Segmenting the work and narrowing focus too much generates too many competing areas of concentration, overloading people and the organization and undermining productivity.

A Holistic Alternative

In contrast, top-performing people and organizations always feel, think, and manage holistically. When managing an IT project, they think in terms of the core business value of the project. When managing a store, they think of how to develop a great store. They always take a big picture view in everything they do.

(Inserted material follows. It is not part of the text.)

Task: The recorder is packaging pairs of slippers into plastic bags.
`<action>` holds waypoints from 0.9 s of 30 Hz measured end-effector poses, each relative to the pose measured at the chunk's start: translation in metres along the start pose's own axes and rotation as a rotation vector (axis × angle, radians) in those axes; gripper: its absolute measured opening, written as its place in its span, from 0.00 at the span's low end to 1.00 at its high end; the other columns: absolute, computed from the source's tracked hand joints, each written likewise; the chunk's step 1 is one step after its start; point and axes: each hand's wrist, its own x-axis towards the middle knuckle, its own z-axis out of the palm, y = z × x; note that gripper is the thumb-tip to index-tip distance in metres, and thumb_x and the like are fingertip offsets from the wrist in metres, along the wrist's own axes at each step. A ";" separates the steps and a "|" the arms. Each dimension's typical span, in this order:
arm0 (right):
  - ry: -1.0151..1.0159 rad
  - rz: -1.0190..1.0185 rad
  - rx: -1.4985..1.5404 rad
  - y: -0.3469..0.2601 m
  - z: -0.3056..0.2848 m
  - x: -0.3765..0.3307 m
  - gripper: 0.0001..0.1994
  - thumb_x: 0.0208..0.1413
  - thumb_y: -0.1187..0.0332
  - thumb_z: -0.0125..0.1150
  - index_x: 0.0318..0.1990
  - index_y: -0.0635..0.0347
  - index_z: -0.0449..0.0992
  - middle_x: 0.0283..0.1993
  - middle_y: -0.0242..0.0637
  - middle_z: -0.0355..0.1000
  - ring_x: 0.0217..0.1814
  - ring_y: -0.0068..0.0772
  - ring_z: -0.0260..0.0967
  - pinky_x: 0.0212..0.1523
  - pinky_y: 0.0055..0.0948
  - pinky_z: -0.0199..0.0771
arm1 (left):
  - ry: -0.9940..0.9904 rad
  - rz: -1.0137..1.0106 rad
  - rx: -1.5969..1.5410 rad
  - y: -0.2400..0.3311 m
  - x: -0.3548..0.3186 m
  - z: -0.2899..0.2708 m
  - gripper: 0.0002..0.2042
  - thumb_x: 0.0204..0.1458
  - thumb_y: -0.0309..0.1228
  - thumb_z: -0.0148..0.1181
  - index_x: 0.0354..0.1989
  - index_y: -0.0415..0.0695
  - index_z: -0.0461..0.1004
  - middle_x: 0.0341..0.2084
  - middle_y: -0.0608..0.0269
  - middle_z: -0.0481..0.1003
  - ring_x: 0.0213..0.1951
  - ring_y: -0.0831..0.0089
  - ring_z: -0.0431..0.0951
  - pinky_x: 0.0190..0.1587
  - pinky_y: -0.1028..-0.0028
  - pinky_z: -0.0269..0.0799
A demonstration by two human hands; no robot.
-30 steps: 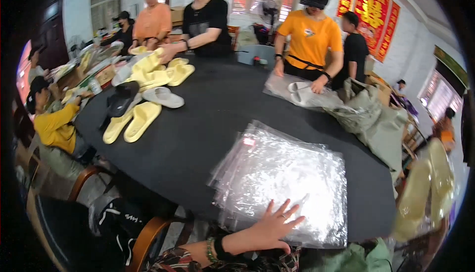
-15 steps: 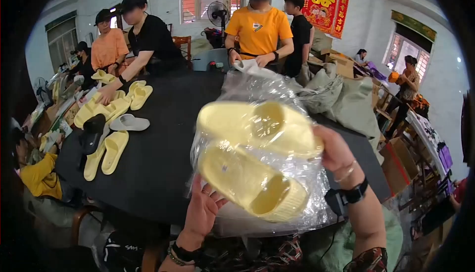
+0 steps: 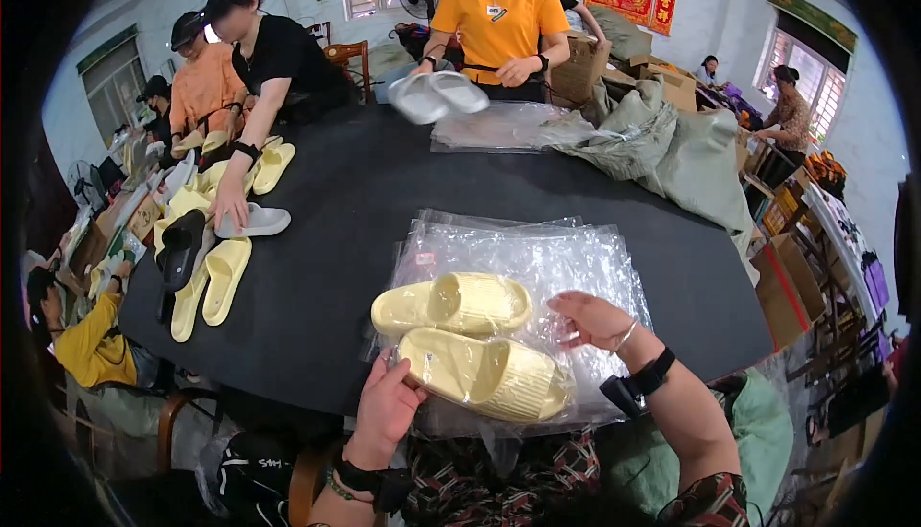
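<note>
A pair of pale yellow slippers (image 3: pixel 484 374) lies side by side in front of me, with a glossy clear plastic covering over them. They rest on a stack of clear plastic bags (image 3: pixel 595 249). At the heel of the nearer slipper, my left hand (image 3: pixel 386 400) is closed, with thumb and fingers gripping its covered edge. My right hand (image 3: pixel 593 321) hovers by the toe ends, fingers apart and nothing in them.
Several yellow slippers (image 3: pixel 227 281), a black slipper (image 3: pixel 179 249) and a grey slipper (image 3: pixel 257 221) lie on the dark table (image 3: pixel 326 239) at left, where a co-worker's hand (image 3: pixel 230 203) reaches. Across, another person holds grey slippers (image 3: pixel 436 95). Large grey-green sacks (image 3: pixel 696 158) crowd the right edge.
The yellow slippers have come down onto the bag stack. My right hand has let go of their toe ends. Across the table, the person has lifted grey slippers to the left.
</note>
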 end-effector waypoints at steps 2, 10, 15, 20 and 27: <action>-0.021 0.019 -0.050 0.023 -0.013 0.009 0.19 0.62 0.58 0.61 0.52 0.62 0.71 0.38 0.29 0.71 0.33 0.20 0.68 0.38 0.32 0.81 | 0.004 0.006 0.018 -0.002 -0.001 0.003 0.25 0.63 0.23 0.48 0.68 0.47 0.53 0.58 0.56 0.67 0.57 0.62 0.71 0.57 0.59 0.69; -0.005 -0.242 -0.002 0.032 -0.003 0.007 0.10 0.64 0.61 0.59 0.47 0.55 0.73 0.38 0.24 0.71 0.39 0.17 0.68 0.37 0.23 0.72 | 0.408 0.750 0.752 0.015 -0.013 0.027 0.35 0.57 0.19 0.54 0.72 0.38 0.45 0.63 0.48 0.62 0.64 0.55 0.62 0.66 0.57 0.58; 0.011 -0.346 -0.030 0.030 0.010 -0.007 0.14 0.63 0.63 0.60 0.52 0.56 0.71 0.39 0.26 0.71 0.42 0.17 0.68 0.41 0.23 0.71 | 0.202 0.838 1.439 0.051 0.033 0.041 0.29 0.55 0.32 0.62 0.64 0.34 0.61 0.58 0.42 0.67 0.61 0.50 0.65 0.64 0.59 0.60; 0.004 -0.391 -0.107 0.041 0.009 -0.002 0.16 0.61 0.66 0.61 0.54 0.60 0.69 0.41 0.30 0.73 0.42 0.18 0.69 0.40 0.22 0.73 | 0.252 0.611 1.541 0.057 0.112 0.017 0.32 0.51 0.44 0.68 0.59 0.34 0.68 0.44 0.44 0.77 0.50 0.50 0.75 0.54 0.62 0.70; 0.251 -0.633 -0.253 0.043 -0.013 0.004 0.15 0.62 0.73 0.56 0.54 0.65 0.64 0.31 0.39 0.76 0.24 0.25 0.72 0.25 0.25 0.73 | 0.144 0.362 1.000 0.069 0.114 0.028 0.13 0.52 0.28 0.67 0.43 0.37 0.74 0.24 0.63 0.77 0.24 0.80 0.74 0.25 0.78 0.68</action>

This holistic foundation enables them to be more productive by guiding the efficient alignment of resources toward clear, important objectives, which everyone can identify with and value. From this perspective, each subprocess is treated as a well-integrated component of the whole and anything not directly supporting the objective is eliminated. They make trade-offs between the component processes in ways that increase synergy. For example, a similar IT project to the one described above was viewed as enhancing the ability of the company to sell products over the Internet. From this perspective, the team was able to better align certain user interface requirements with the network requirements, eliminating more than three months of work and considerable load on the organization. Within the more holistic perspective were many of the same component parts as the previous example, but because all decisions used the same core perspective as the foundation, substantial amounts of work were eliminated as irrelevant to the objective. The top performers manage the whole, which produces greater efficiency.

Reducing Overload

The two-hour test of importance can guide an organization to define its work at a level that optimizes performance. In the two-hour test of importance, all key managers are asked: Is this initiative worth two hours of everyone's time to think about and plan for excellence?

Organizations that are unwilling to spend just two hours to think about and plan for the success of an initiative don't really value that initiative -- they just don't see that this initiative is very important. We use two hours as the benchmark because Digital Coaching Technology can coach most people to excellence in that time.

Unfortunately, it is remarkable how many initiatives fail this test! If a work effort fails the two-hour test but still seems important, it is usually because the initiative is actually a subprocess of a more critical overall initiative. What is the overall initiative? This can be determined simply by asking the question: The work that failed the two-hour test is a component of what larger process?

This drives the management team to think in broader terms. You continue this process until everyone says, with energy and passion, "Yes, that is worth two hours of everyone's time!" You can tell when you have it right because people sound and look different. They are excited, intense, energized, and, surprisingly, less loaded.